The aesthetic experience is simply that which governs some sort of emotion or reaction out of you, positive or negative.  From there, interpretations are made further to assign value or artistic value to the work or thing, which would create "art", though "art" can be so broad as to avoid the possibility of a standard answer.



3)  After having played Jason Rohrer's game "Passage" (http://hcsoftware.sourceforge.net/passage/) for the first time without having anything to prime me for the experience, I have to say I was slightly intrigued by the overall mood of the game, the music was melancholy and 8 bit, meaning it was very simple and nothing extremely elaborate to create a mood.  The game itself is very simple as well, as a character you move, probably run into the female counterpart character, and from there continue to move forward with extreme tunnel vision to the right as a number in the upper right goes up (by 1 when you move forward alone, and by 2 when with female counterpart and moving forward).

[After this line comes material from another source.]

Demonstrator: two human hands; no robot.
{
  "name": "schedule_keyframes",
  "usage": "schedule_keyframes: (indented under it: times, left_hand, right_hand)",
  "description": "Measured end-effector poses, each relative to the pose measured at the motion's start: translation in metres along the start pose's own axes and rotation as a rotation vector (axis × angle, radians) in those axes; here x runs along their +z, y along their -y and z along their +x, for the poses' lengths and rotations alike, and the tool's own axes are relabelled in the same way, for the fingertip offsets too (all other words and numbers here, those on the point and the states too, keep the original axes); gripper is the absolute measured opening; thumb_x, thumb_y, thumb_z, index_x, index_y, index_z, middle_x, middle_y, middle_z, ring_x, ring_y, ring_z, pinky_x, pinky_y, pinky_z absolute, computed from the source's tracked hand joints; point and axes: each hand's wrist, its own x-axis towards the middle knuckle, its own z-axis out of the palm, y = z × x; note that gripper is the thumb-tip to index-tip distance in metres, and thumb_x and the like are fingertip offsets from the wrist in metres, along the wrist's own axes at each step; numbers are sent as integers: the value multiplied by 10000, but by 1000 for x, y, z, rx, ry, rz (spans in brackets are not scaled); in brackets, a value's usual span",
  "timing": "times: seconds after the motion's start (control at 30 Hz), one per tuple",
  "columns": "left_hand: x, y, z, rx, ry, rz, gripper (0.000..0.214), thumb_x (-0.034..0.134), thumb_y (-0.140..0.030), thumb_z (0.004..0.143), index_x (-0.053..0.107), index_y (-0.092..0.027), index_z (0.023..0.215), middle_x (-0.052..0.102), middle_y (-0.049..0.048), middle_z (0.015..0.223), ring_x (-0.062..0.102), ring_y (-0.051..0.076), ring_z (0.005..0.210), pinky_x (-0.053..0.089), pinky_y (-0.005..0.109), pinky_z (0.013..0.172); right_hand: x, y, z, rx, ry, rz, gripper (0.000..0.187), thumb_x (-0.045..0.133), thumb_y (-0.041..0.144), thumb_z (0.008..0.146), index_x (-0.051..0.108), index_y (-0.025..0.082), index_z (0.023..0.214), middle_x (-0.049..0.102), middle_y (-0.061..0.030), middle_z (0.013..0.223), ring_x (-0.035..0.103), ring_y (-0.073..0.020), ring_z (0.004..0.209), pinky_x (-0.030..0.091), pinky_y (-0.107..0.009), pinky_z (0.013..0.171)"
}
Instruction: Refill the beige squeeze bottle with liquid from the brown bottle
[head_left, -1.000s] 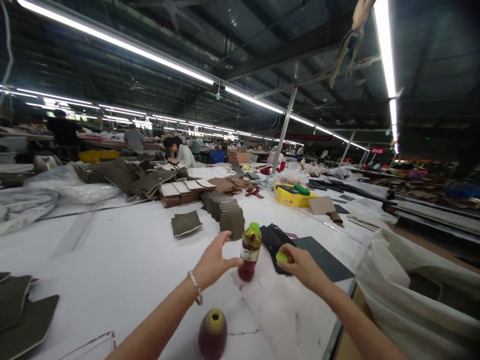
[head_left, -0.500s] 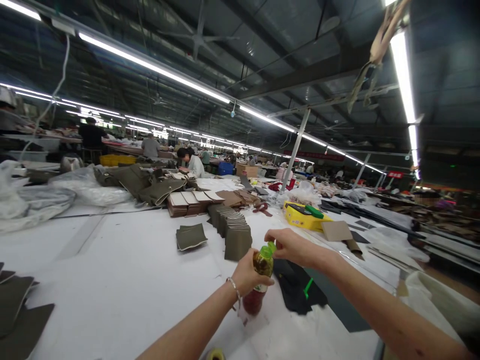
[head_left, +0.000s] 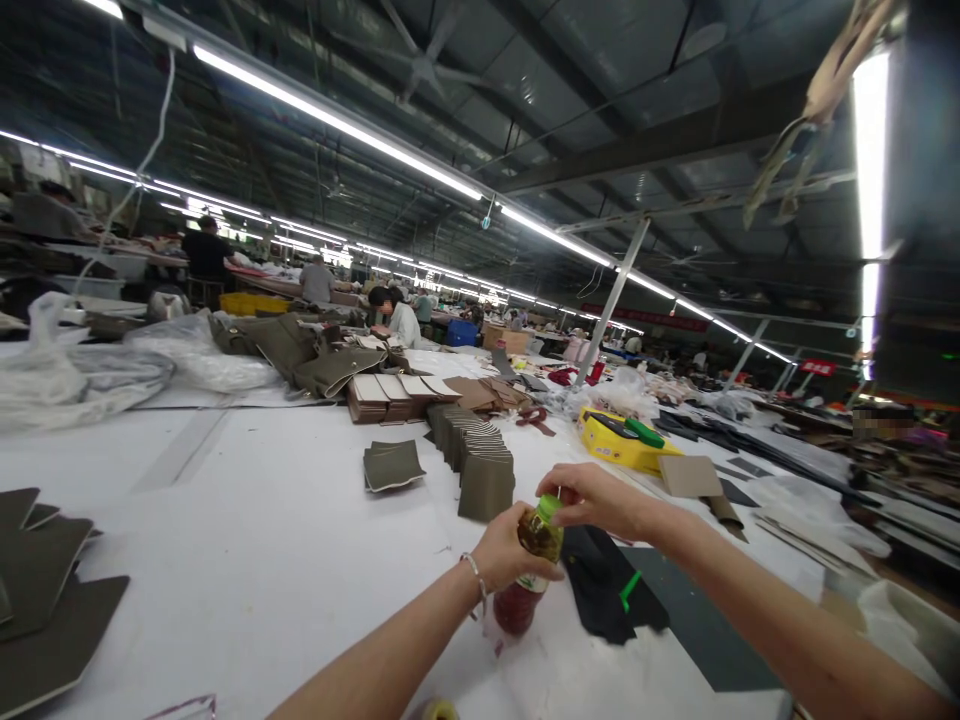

With this, I feel that the point of the experience is tied to the progression of the game and how the game reaches an ending.  As you move forward in the game, time passes, and the sprites of the characters you control warp and age in a natural manner, from adulthood to death it seems, with the female character dying first and the male character slowing once the female character dies (becomes a tombstone).  With a title like "Passage", the game seems to be a representation of the path of life, with some movements and paths blocked due to the unity of the characters making your size greater and less able to move through the lower parts of the world.  Boxes also exist which increase the points you have, as well as age, possibly symbolizing life events or rewarding the venturing from the straight shot forward provided by the path at the top in which you start.

Aesthetically, I enjoyed the game, the feel was cluncky and old do to the style, but it was interesting, and left me thinking a little bit about what the hell I had just played and why I played it a second time right after the first playthrough.